REQUIRED WORK
From the records below, output exactly the lines running from the line containing "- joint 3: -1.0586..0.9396" through the line containing "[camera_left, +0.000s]", and no others.

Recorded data
· · · · · · ·

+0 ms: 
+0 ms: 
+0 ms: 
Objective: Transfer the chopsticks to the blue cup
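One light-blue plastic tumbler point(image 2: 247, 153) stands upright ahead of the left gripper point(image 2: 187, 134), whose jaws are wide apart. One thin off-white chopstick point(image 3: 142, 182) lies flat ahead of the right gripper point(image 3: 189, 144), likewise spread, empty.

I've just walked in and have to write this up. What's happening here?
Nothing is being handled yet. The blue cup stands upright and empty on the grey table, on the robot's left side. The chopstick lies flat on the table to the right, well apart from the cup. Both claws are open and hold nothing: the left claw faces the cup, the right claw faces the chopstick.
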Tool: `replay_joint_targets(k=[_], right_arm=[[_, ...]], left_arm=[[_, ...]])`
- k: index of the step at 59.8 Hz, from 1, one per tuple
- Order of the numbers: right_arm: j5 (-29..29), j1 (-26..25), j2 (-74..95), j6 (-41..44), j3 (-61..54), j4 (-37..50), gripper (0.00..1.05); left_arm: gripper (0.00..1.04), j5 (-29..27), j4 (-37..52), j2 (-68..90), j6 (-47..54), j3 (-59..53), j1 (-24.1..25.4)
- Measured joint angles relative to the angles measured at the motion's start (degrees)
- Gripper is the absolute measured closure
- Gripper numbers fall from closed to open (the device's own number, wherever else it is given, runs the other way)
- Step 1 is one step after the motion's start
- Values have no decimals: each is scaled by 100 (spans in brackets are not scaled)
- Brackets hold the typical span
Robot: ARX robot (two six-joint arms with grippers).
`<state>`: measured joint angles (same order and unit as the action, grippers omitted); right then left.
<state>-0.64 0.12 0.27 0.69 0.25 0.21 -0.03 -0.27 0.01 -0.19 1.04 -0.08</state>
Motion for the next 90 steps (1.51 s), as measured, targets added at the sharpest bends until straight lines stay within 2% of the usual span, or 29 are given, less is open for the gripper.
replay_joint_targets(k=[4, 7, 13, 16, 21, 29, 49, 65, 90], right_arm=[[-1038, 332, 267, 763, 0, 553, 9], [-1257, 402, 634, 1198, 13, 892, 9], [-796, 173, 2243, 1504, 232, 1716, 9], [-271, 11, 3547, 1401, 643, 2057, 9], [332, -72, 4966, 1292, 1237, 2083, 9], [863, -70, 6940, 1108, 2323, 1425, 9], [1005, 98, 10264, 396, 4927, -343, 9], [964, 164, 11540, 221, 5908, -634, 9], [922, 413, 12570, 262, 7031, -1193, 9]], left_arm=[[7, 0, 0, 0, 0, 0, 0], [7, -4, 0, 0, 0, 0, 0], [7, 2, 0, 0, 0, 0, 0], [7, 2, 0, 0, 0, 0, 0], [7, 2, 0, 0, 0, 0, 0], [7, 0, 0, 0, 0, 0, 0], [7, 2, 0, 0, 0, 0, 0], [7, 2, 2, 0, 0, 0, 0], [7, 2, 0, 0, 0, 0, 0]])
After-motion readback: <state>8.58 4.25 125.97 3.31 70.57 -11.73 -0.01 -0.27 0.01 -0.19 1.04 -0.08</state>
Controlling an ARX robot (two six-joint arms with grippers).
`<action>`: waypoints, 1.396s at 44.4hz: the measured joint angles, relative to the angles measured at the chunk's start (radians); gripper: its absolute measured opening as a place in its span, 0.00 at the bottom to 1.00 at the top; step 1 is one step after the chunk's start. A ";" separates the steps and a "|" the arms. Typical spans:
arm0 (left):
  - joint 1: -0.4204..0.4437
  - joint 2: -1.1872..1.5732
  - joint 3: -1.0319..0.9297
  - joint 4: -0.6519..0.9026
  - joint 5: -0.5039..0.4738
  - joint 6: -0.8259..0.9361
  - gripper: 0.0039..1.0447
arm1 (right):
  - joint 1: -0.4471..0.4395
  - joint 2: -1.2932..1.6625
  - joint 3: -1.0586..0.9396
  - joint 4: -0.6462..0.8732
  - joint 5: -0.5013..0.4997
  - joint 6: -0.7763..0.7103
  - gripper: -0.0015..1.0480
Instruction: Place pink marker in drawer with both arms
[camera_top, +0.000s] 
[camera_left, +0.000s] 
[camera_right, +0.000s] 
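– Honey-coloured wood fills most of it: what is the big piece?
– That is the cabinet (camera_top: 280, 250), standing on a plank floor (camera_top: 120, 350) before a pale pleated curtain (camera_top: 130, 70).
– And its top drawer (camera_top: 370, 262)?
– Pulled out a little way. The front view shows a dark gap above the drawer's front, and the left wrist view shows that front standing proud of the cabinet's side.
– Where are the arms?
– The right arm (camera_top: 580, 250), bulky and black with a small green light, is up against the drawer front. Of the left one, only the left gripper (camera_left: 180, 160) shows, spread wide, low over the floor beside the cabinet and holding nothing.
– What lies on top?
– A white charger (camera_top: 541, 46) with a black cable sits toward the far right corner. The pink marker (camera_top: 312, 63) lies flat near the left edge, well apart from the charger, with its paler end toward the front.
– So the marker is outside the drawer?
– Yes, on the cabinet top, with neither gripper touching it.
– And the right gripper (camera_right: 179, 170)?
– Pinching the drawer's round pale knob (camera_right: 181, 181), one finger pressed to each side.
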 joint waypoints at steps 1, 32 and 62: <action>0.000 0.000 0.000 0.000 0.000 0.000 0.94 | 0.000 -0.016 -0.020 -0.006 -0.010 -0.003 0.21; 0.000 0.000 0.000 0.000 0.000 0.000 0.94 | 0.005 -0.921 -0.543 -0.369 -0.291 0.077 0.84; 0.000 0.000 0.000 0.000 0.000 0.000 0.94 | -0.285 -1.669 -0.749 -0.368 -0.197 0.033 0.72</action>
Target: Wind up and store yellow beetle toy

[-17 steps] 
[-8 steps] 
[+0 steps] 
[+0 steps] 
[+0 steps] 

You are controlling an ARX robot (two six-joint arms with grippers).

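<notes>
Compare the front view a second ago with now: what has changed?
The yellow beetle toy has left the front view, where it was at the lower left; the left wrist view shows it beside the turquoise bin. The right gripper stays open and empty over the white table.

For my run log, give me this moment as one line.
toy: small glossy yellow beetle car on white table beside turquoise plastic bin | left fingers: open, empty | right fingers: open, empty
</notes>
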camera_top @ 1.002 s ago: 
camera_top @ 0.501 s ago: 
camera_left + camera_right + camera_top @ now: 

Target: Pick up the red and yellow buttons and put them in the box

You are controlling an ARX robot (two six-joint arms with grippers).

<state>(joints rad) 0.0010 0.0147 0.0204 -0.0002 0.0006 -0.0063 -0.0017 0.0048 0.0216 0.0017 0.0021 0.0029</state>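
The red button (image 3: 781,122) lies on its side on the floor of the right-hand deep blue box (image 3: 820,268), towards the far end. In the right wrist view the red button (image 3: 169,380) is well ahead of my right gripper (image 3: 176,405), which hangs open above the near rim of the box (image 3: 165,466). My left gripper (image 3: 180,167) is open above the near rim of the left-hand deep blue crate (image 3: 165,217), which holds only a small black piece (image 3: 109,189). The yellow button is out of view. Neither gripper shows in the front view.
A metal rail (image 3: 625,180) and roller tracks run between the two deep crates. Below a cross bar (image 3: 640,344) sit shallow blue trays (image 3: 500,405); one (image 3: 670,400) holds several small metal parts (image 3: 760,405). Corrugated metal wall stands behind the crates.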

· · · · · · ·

EXPECTED ANSWER
  - joint 3: -1.0586..0.9396
  - joint 4: -0.6462..0.8732
  - joint 5: -0.5013..0.4997
  - joint 6: -0.7763..0.7103
  - gripper: -0.0015..1.0480
Instruction: Place pink marker in drawer with both arms
[camera_top, +0.000s] 
[camera_left, +0.000s] 

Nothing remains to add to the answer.